Некоторое время он жил у меня, и, должен сказать, я не без некоторой гордости (и даже зависти) любовался им, когда он - пьяница и первый заводила, - согнувшись по ночам над столом, делая свой дипломный проект, заканчивал горный техникум. Потом, на шахте, к нему относились с превеликим уважением, хотя случались и срывчики - в кое-каких ситуациях он был не слишком воздержан. Ситуации эти заносили его иной раз в противоположный конец страны - я об этом уже писал, - и в последний раз я его видел в период одного из этих заносов - заскочил на часок, с поезда на поезд, по дороге в Сибирь. Залихватский чуб его, свисавший чуть ли не до подбородка, малость поредел, зубов во рту, тех самых, которыми он когда-то открывал бутылки и крышки от консервных банок, стало заметно меньше, нос кто-то свернул ему на сторону, но глаза, живые, хитрые, оставались прежними.
Опустошив вторую поллитровку, похлопал всех по спинам, влез в оба своих пальто ("второе на загон, когда всё пропью!") и умчался в очередное странствие, в поисках длинного рубля - "устроюсь, напишу!". Написать не написал, а явился на мою киевскую квартиру буквально на второй день после того, как я ее покинул навсегда... Оставшиеся после меня друзья приняли его по всем правилам, но, в силу именно этого, никто потом не мог вспомнить, откуда он свалился и куда держал путь.
И не увижу я никогда уже своего бедолагу, беспутного Ваньку, и не раздавлю с ним пузырька, и даже письмо не знаю куда написать, за три года нашего отсутствия ни у кого из наших общих друзей он не появился (я бы знал), канул в неизвестность...
А парень он стоящий, очень неглупый и очень способный - все мои друзья, и киевские, и московские, крепко полюбили его, прощая даже невоздержанность при определенных обстоятельствах. Да, не встретиться нам уже на этом свете...
Растворился и другой друг, второго периода моей фронтовой жизни Николай Митясов. Был он начальником штаба, а я замкомбата 88-го гвардейского саперного батальона. Когда мы познакомились, он был тогда еще командиром роты, и только после того, как начштаба Щербаков в Одессе подорвался на мине, назначен был на его место. Дружба наша длилась недолго, каких-нибудь четыре месяца, и прервана была немецкой пулей, угодившей в меня в городе Люблине и навсегда оборвавшей мою военную карьеру.

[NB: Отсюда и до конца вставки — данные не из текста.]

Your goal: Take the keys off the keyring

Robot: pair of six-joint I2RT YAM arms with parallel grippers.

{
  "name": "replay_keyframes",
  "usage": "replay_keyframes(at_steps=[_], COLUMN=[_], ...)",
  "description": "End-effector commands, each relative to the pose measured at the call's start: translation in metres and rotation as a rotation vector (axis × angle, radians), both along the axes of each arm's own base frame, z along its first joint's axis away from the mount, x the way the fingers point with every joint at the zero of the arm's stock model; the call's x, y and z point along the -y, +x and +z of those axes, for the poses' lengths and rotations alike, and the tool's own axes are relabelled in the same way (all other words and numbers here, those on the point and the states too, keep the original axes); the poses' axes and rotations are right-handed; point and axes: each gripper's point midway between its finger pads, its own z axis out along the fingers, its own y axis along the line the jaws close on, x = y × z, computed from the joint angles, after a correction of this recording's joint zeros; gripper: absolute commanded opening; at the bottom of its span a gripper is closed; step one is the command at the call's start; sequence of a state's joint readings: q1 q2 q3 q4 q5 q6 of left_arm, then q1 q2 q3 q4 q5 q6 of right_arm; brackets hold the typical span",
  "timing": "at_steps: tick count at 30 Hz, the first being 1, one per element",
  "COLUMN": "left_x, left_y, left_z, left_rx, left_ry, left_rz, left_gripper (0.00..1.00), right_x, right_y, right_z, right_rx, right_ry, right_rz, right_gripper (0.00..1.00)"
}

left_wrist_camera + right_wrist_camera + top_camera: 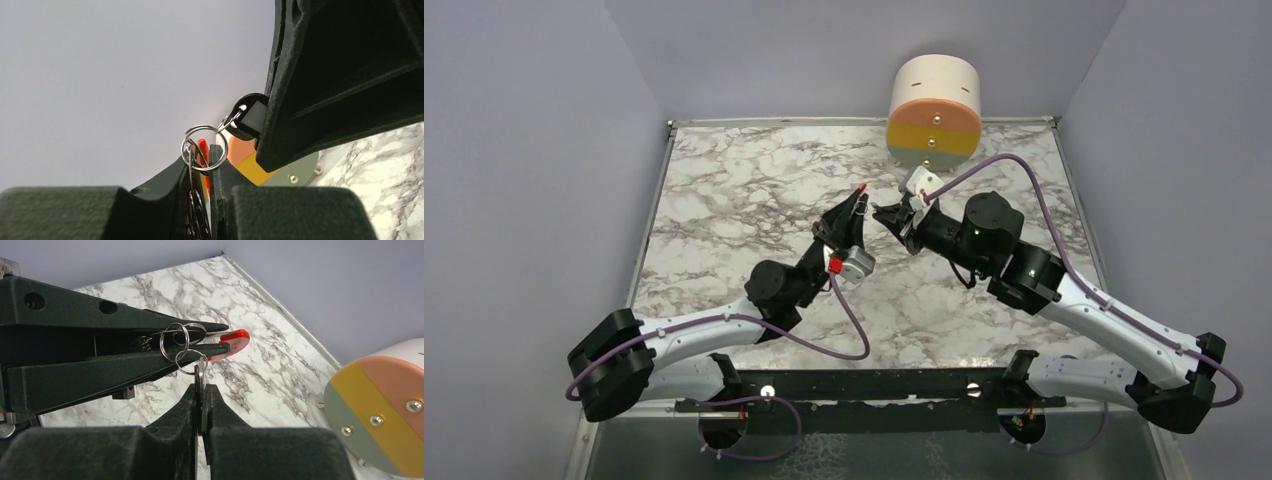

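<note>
The keyring (175, 342) is off the table (744, 190), held between the two pincers just above centre in the top view. It is a pair of overlapping thin silver rings with a red curved clip (236, 336) and a short chain (196, 212) of dark-looking links. The left gripper (858, 200) is clamped on it, with the clip tip poking out past its fingertips. A small ring (191, 362) hangs from the big rings and carries the key (248, 117), which has a round black head. The right gripper (202, 387) is closed on that key, edge-on between its fingers. A drum (934, 108) stands at the upper centre of the top view, with a peach, yellow and grey face; its inside does not show.
</note>
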State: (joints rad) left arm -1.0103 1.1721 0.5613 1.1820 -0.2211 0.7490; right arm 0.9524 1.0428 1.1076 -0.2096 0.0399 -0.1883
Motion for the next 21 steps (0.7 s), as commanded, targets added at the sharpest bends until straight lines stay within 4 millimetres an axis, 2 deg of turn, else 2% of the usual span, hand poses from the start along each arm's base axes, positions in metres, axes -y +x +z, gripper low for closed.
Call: replay_keyframes(at_steps=[1, 8, 15, 21], left_x=[-0.011, 0.0, 0.008, 0.013], left_y=[-0.003, -0.009, -0.022, -0.021], left_z=[0.014, 0.013, 0.02, 0.022], left_rx=[0.067, 0.049, -0.042, -0.137], left_ry=[0.052, 0.269, 0.326, 0.351], left_rz=[0.049, -0.011, -0.123, -0.15], left_gripper=[0.0, 0.0, 0.0, 0.0], right_x=[0.006, 0.006, -0.001, -0.002], right_y=[0.005, 0.008, 0.008, 0.006], right_z=[0.006, -0.001, -0.003, 0.006], right_rx=[0.013, 0.01, 0.04, 0.065], right_ry=[0.002, -0.013, -0.024, -0.008], right_rz=[-0.036, -0.049, -0.015, 0.002], right_gripper=[0.02, 0.02, 0.02, 0.02])
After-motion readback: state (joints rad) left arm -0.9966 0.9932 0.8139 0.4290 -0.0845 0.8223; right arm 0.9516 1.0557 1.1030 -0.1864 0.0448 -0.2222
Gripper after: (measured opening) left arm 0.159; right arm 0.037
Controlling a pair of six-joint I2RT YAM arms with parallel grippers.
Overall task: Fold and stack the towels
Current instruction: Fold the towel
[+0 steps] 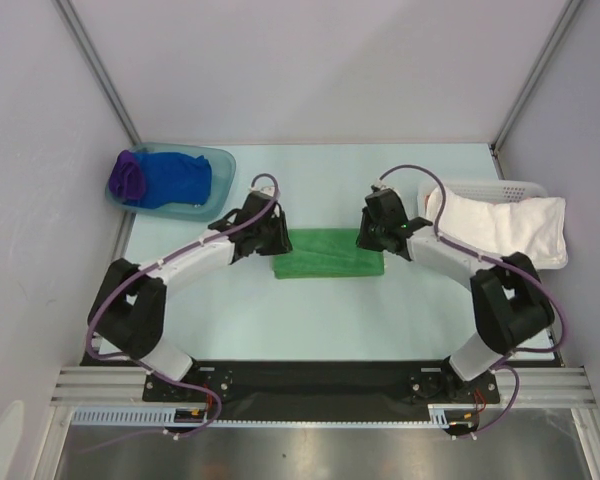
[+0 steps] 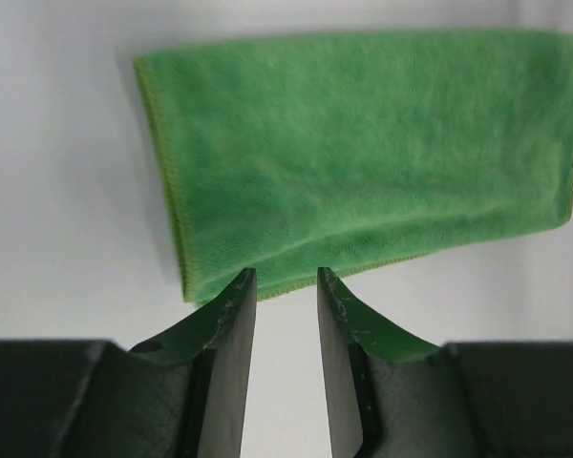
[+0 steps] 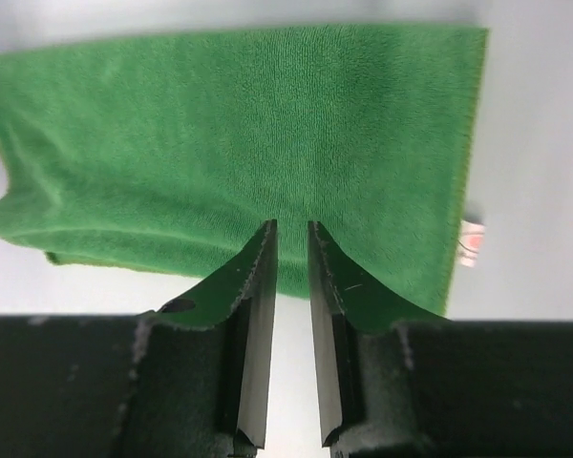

В память о нашей дружбе я окрестил своего героя в "Родном городе" его именем и фамили-ей, это и свело нас вторично. "Ох, и доставил ты мне хлопот своей повестью, - жаловался он мне потом, улыбаясь. - Жена остается женой. Не поверила, дуреха, что ко мне твой Николай Митясов не имеет никакого отношения, всё допытывалась, почему я скрыл от нее Шуру и Валю, о которых твой Некрасов проболтался".
Встретились мы с ним и крепко выпили только один раз. Жил он в Москве, учился в Инженерной академии. Потом некоторое время переписывались. Последнее письмо пришло издалека. Писал, что живет и работает сейчас за пределами нашей страны, учит саперному делу каких-то "туземцев" и в знак благодарности получил в подарок машину ни больше, ни меньше, как от самого короля. Какого, я так и не мог понять - марка и штемпель были советские, а кроме афганского, никакого другого короля я поблизости не обнаружил.